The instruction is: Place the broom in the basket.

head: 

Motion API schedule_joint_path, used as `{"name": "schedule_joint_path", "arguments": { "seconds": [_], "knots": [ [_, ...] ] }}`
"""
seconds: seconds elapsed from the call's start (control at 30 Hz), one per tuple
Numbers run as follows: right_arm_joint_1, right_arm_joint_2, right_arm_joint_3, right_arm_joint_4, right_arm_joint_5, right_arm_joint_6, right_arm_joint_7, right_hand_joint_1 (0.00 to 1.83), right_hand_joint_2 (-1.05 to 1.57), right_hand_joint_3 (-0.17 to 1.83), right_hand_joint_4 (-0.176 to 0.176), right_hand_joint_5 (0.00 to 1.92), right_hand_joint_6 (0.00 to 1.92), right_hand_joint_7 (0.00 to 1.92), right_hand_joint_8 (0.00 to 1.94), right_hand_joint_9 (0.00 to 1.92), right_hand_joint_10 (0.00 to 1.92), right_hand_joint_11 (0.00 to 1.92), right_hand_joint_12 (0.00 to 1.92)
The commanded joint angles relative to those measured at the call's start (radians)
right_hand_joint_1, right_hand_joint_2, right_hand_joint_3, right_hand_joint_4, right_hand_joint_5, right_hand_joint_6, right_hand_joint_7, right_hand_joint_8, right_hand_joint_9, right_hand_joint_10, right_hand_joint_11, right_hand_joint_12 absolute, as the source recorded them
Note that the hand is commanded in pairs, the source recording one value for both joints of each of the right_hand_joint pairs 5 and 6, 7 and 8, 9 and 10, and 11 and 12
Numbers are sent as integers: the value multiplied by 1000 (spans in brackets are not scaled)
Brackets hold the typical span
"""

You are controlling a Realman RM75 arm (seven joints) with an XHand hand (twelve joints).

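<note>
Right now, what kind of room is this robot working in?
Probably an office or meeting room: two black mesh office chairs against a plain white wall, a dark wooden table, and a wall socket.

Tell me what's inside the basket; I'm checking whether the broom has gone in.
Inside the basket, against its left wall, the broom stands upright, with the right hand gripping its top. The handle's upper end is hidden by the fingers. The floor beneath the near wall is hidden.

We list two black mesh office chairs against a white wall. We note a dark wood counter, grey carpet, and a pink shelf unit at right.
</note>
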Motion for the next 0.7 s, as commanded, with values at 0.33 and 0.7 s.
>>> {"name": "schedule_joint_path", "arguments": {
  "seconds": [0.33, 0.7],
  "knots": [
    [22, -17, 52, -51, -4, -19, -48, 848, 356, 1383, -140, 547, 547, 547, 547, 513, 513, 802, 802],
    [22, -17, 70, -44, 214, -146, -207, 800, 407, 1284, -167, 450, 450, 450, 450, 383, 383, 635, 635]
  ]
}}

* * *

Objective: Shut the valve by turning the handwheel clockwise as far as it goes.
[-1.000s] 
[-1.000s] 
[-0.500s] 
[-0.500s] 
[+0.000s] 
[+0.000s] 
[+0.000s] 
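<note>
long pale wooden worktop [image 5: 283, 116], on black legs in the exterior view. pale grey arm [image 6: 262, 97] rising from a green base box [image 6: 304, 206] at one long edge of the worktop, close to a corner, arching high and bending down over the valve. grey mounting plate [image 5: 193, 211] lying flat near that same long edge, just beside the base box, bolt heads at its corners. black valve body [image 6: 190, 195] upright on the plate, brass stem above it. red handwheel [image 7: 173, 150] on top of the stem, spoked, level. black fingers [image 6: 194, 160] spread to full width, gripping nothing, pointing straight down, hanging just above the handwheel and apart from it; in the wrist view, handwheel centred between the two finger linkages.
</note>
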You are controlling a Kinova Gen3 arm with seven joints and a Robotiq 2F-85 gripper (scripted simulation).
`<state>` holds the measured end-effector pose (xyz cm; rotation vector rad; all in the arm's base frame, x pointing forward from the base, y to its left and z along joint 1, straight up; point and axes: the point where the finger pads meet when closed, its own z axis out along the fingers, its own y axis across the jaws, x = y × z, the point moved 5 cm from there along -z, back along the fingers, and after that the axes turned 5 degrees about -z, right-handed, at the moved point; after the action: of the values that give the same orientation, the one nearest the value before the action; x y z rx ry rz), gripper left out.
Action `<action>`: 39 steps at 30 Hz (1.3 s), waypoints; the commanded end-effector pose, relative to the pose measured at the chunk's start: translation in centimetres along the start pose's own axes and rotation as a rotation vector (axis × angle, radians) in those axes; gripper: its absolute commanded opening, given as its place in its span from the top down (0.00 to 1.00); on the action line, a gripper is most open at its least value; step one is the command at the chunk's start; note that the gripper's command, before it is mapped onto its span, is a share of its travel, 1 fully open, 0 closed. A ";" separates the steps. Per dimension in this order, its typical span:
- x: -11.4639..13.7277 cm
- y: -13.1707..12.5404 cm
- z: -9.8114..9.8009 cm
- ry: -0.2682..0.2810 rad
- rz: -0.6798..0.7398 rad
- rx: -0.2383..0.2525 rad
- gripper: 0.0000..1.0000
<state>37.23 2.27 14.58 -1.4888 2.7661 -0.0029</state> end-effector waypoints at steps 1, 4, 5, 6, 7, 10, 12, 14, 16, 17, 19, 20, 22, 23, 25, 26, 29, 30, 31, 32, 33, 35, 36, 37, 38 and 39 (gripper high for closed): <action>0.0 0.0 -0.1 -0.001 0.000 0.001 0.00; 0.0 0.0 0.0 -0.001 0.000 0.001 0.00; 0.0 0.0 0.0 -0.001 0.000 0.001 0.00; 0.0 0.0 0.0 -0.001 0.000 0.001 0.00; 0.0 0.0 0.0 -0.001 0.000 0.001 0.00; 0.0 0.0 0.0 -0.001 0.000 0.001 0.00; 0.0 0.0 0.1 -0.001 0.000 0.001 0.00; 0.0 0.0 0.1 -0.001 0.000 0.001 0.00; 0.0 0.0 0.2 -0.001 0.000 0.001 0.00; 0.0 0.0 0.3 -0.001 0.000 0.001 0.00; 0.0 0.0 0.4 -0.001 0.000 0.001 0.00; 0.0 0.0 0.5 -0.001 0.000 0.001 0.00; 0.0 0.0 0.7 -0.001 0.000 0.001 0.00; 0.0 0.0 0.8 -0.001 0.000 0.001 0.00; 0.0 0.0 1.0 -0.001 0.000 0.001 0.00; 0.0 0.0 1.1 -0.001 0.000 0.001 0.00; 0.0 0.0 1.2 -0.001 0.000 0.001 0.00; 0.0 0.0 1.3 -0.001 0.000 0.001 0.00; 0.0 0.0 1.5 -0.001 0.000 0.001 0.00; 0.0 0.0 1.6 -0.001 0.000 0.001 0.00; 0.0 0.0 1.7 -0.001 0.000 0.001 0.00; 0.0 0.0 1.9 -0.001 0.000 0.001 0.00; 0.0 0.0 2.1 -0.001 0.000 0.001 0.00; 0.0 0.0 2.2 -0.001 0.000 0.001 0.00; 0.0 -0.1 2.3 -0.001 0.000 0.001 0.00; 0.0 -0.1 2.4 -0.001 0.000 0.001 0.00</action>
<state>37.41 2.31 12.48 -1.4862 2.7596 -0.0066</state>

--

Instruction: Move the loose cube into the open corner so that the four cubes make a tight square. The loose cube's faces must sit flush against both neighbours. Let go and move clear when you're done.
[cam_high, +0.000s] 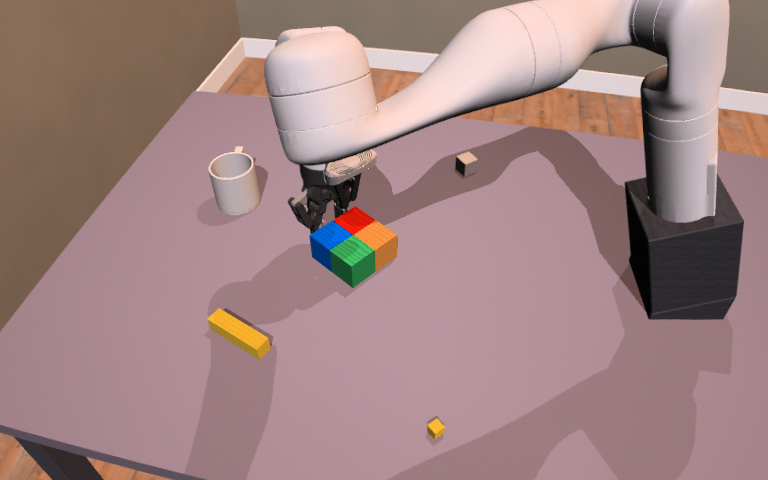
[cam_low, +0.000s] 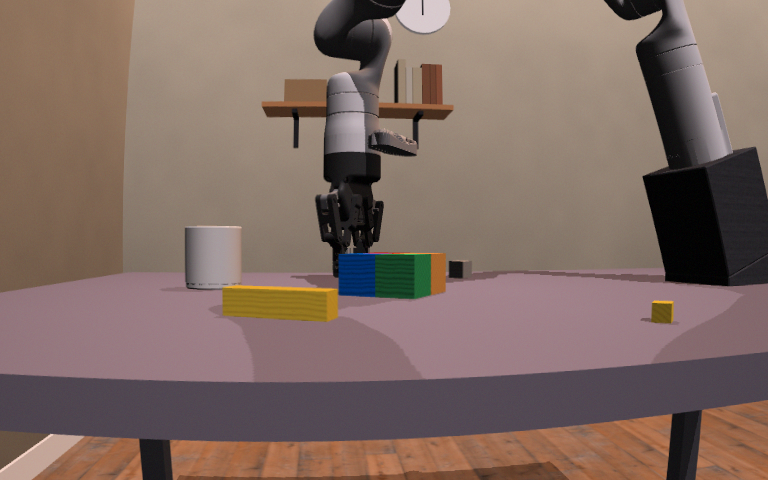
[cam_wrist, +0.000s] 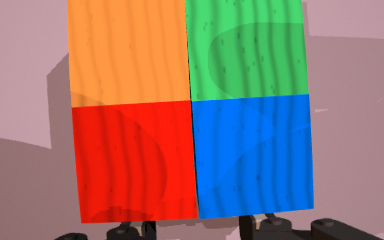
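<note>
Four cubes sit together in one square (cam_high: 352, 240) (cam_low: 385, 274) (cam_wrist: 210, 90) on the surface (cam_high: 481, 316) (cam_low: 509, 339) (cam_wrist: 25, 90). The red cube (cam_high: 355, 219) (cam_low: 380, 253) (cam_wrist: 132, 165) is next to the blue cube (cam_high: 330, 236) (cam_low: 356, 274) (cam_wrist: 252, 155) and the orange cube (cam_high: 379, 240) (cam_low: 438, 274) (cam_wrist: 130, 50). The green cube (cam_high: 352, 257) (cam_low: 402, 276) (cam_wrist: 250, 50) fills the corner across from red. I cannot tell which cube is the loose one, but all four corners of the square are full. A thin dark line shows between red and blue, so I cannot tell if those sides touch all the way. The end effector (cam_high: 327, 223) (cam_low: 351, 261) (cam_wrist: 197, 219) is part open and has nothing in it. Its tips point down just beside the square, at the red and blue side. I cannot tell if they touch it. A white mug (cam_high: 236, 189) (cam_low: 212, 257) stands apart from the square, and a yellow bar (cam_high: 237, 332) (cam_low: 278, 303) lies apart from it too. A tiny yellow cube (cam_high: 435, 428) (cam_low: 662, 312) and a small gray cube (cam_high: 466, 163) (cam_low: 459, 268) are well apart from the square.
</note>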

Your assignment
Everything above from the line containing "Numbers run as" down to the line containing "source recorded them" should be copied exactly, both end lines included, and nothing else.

Solution to the problem
Numbers run as follows: right_arm_joint_1, right_arm_joint_2, right_arm_joint_3, right_arm_joint_4, right_arm_joint_5, right_arm_joint_6, right_arm_joint_7, right_hand_joint_1 (0.00 to 1.83), right_hand_joint_2 (-1.05 to 1.57), right_hand_joint_3 (-0.17 to 1.83), right_hand_joint_4 (-0.176 to 0.176), right_hand_joint_5 (0.00 to 1.92), right_hand_joint_6 (0.00 to 1.92), right_hand_joint_7 (0.00 to 1.92), right_hand_joint_8 (0.00 to 1.94), right_hand_joint_9 (0.00 to 1.92), right_hand_joint_10 (0.00 to 1.92), right_hand_joint_11 (0.00 to 1.92), right_hand_joint_12 (0.00 to 1.92)
The commanded joint angles relative to those measured at the call's start (radians)
right_hand_joint_1, right_hand_joint_2, right_hand_joint_3, right_hand_joint_4, right_hand_joint_5, right_hand_joint_6, right_hand_joint_7, right_hand_joint_8, right_hand_joint_9, right_hand_joint_10, right_hand_joint_11, right_hand_joint_12 absolute, as the source recorded them

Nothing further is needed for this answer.